I totally lost inspiration and ability to write music in almost one week. I just had to do something to push my self. To put the libraries on selling did it for me!


----------



## markleake (Sep 22, 2017)

Hey Mads, I'm a bit late to the party on this one, but I've listened to this and other tracks from you, and you are certainly getting the hang of it. I agree with some of the other comments above. But as a fairly simple and short track, this one works quite well. And the Bohemian Violin is certainly addictive... so easy to play, and easy to get fantastic sounding results. Keep it up!


----------



## PeterN (Sep 22, 2017)

Yes, this sounds lot better than last song.

There is something interesting here that I can get a hold on immediately. Is there something with the tempo done, or are the chords or melody put a bit in advance to make it floating?

Whats the tempo used?

Too add something else to the comments above, the drums need something, maybe less up front and more echo, to make them more behind.

EDIT: Well, I meant whats the time signature used? Does it keep same time signature? Any genius around to comment this one?


----------



## Mads Skønberg (Sep 23, 2017)

PeterN said:


> Yes, this sounds lot better than last song.
> 
> There is something interesting here that I can get a hold on immediately. Is there something with the tempo done, or are the chords or melody put a bit in advance to make it floating?
> 
> ...



It is the same tempo in the whole song


----------



## PeterN (Sep 23, 2017)

Mads Skønberg said:


> It is the same tempo in the whole song



Yo, but what time signature is that?


----------



## Mads Skønberg (Sep 23, 2017)

What is time signature?


----------



## PeterN (Sep 23, 2017)

English is my 3rd language, so not sure about exact words myself always. Mads is a Scandinavian name.

Vilken takt har du använt?


----------



## rottoy (Sep 23, 2017)

Mads Skønberg said:


> What is time signature?


https://en.wikipedia.org/wiki/Time_signature


----------



## Mads Skønberg (Sep 23, 2017)

rottoy said:


> https://en.wikipedia.org/wiki/Time_signature



Aha. 4/4.


----------



## PeterN (Sep 24, 2017)

Yea.

Seems like the melody doesnt always go mathematically in accorndance withthe time signature. It doesnt have to, of course.
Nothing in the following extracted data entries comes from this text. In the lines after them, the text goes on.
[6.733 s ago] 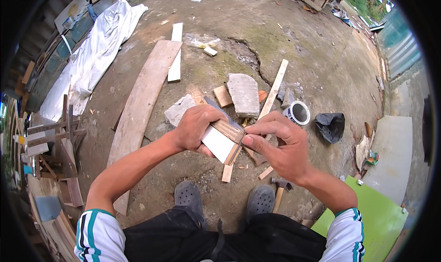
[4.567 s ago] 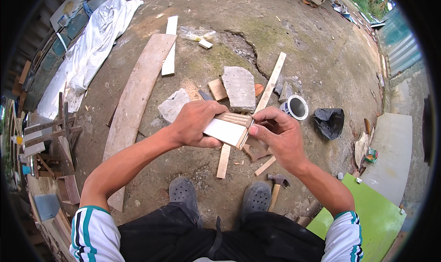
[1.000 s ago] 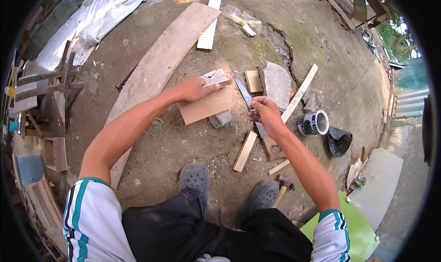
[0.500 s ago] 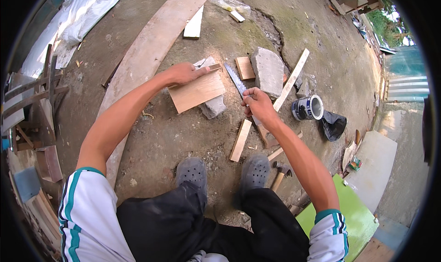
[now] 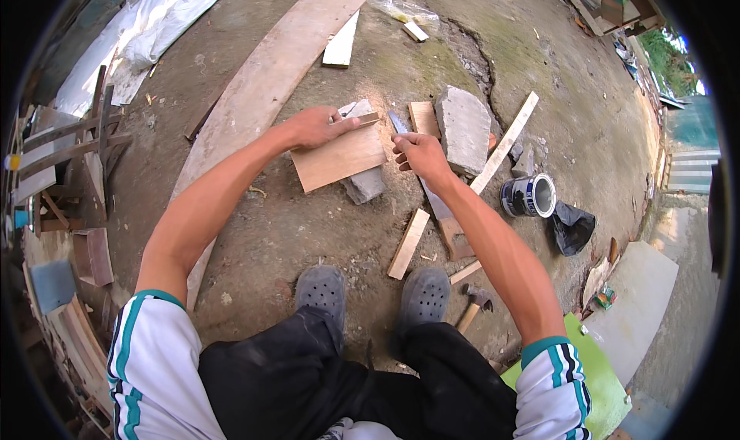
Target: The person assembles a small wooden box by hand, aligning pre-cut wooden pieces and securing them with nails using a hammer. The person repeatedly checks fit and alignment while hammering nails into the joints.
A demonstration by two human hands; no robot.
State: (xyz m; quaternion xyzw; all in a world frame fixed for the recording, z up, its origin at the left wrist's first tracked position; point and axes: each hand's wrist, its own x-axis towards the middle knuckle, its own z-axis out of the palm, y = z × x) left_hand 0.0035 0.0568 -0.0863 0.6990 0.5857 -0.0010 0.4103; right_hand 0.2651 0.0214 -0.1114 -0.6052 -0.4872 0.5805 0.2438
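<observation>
Nearest the camera two grey clogs (image 5: 324,289) are planted on the dirt, with a hammer (image 5: 472,305) lying just beside the right one and a short wooden strip (image 5: 408,242) in front of them; a green sheet (image 5: 593,370) shows at the lower right. Farther out, a flat wooden board (image 5: 339,158) is laid across a grey stone block (image 5: 364,182); it is pressed down by the left hand (image 5: 316,126), whose fingers are stretched nearly flat over the board's far edge — nothing is gripped, the board is only pinned. The right hand (image 5: 420,151) is closed in a loose fist around a long blade (image 5: 398,121), its tip poking out beyond the knuckles, just beside the board's right end. Half a second earlier the same grip and the same pinning were seen; the board was tilted slightly differently and the blade was held a little farther from it. Beyond the hands lie a slab of stone (image 5: 465,128), a small square offcut (image 5: 424,118) and a long thin batten (image 5: 505,143); an open tin (image 5: 529,195) stands to the right beside a black bag (image 5: 572,228); farthest off, a long broad plank (image 5: 270,77) runs away — a white tarpaulin (image 5: 154,31) lies past it.
</observation>
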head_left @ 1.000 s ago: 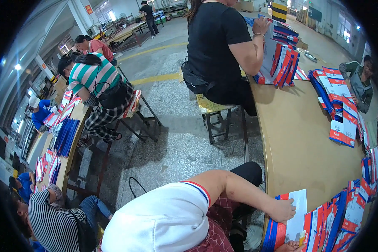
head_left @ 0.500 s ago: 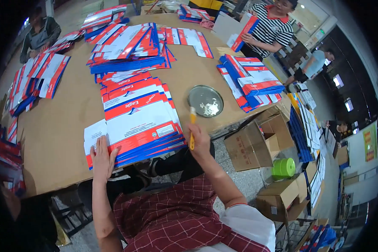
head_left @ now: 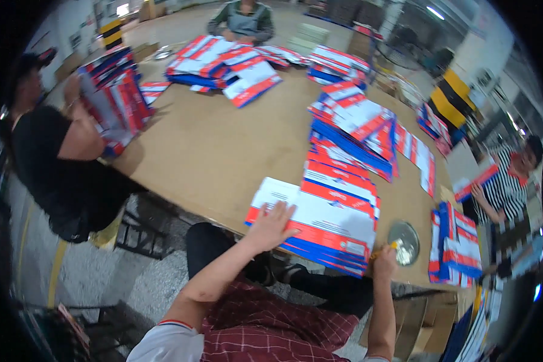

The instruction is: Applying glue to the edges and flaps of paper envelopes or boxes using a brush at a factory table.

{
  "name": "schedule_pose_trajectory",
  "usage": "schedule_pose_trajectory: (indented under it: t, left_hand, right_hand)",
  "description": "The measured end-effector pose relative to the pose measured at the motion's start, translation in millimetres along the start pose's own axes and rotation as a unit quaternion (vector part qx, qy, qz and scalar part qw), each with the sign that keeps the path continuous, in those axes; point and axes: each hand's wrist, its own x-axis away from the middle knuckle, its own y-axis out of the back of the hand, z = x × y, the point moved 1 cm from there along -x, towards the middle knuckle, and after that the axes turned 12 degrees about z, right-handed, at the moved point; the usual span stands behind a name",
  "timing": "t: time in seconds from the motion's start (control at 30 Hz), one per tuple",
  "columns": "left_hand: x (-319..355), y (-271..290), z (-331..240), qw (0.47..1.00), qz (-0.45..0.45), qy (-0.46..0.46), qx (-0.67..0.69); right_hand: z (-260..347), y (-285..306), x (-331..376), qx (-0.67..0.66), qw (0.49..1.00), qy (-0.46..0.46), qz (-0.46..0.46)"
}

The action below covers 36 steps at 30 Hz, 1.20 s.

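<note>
From where I watch, the job looks partway along, as I judge it. The fan of flat cartons (head_left: 338, 208), printed red, white and blue, lies at the near edge of the table (head_left: 223, 148), right in front of me, its sheets overlapped so that a stepped row of blue edges faces my lap. So the laying-out seems done. Whether those edges carry any of the white paste (head_left: 406, 251) is too small for me to tell, so I count the brushing as unproven and the folding as left, since the top carton lies flat. Beyond the fan, a loose heap (head_left: 359, 120) of similar cartons rests against its far end; I can't say whether those are finished or waiting.

My left grip (head_left: 271, 228) is spread, fingers apart, laid flat on the left end of the top carton and pinching nothing. My right grip (head_left: 385, 263) is closed round the yellow handle of a brush (head_left: 394, 245), just off the fan's right corner. The brush head sits at the near-left rim of the round dish (head_left: 402, 231); blur hides whether its bristles touch the paste.
</note>
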Motion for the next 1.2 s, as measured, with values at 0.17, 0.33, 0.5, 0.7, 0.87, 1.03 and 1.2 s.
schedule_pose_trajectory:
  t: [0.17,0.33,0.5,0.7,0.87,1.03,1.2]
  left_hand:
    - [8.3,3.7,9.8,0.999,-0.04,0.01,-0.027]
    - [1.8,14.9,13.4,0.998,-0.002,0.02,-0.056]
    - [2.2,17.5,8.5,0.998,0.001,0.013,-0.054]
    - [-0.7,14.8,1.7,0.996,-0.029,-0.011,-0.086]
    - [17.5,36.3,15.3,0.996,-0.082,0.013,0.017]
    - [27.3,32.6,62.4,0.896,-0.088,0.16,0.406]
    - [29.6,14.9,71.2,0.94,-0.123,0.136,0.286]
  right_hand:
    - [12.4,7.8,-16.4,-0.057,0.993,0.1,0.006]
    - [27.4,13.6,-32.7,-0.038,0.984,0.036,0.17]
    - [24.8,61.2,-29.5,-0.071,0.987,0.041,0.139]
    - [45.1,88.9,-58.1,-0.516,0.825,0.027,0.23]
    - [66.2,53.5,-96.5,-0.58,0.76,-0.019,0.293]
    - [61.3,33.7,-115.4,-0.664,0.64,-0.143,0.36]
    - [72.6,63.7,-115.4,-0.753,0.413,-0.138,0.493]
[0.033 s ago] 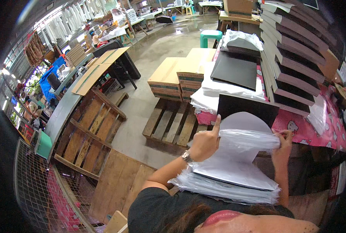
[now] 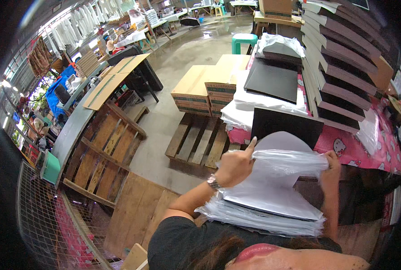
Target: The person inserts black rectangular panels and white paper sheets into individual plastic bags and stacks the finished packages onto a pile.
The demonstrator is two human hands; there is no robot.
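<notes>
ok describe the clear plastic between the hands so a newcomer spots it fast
Start at the pink patterned cloth on the right, by the tall stack. At its near left, clear plastic stretches between the left hand and the right hand, across a pale sheet with a rounded top. Unlike the flat plastic-edged pile below, it is pulled into crinkled folds.

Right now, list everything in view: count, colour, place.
Clear plastic bag: one, transparent, lower centre
Curved sheet: one, white, partly behind bag
Plastic-wrapped sheet pile: one, whitish, below sheet
Rectangular panels: several, black, beyond sheet
Patterned cloth: one, pink, right
Tall slab stack: one, grey-black, upper right
Cardboard boxes: several, brown, centre, top
Slatted pallets: two, wood-brown, centre, left
Plastic stool: one near, green, beyond boxes
Hanging cloths: many, white, upper-left
Left hand: one, bare, bag's left
Right hand: one, bare, bag's right
</notes>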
Thats what makes this piece so great, its floating around it. Dont trash this song, you may be later asking yourself how the h-ll you did it.


----------



## Mads Skønberg (Sep 24, 2017)

PeterN said:


> Yea.
> 
> Seems like the melody doesnt always go mathematically in accorndance withthe time signature. It doesnt have to, of course. Thats what makes this piece so great, its floating around it. Dont trash this song, you may be later asking yourself how the h-ll you did it.



Haha thanx (I guess?)

I like the song my self too. And yes it is a Nice twist I think.

Takk for hyggelig kommentar


----------



## PeterN (Sep 25, 2017)

Why not continue the song Mads? Its just a short piece now, a second part there, maybe going with cello upwards, and then maybe a returning 3rd part and its ready. Then polish it up and like that. Then its ready for a movie, it stands out already.


----------



## Mads Skønberg (Sep 26, 2017)

PeterN said:


> Why not continue the song Mads? Its just a short piece now, a second part there, maybe going with cello upwards, and then maybe a returning 3rd part and its ready. Then polish it up and like that. Then its ready for a movie, it stands out already.


Thanx for the tip.

Maybe I should try to make a new part in this song.


----------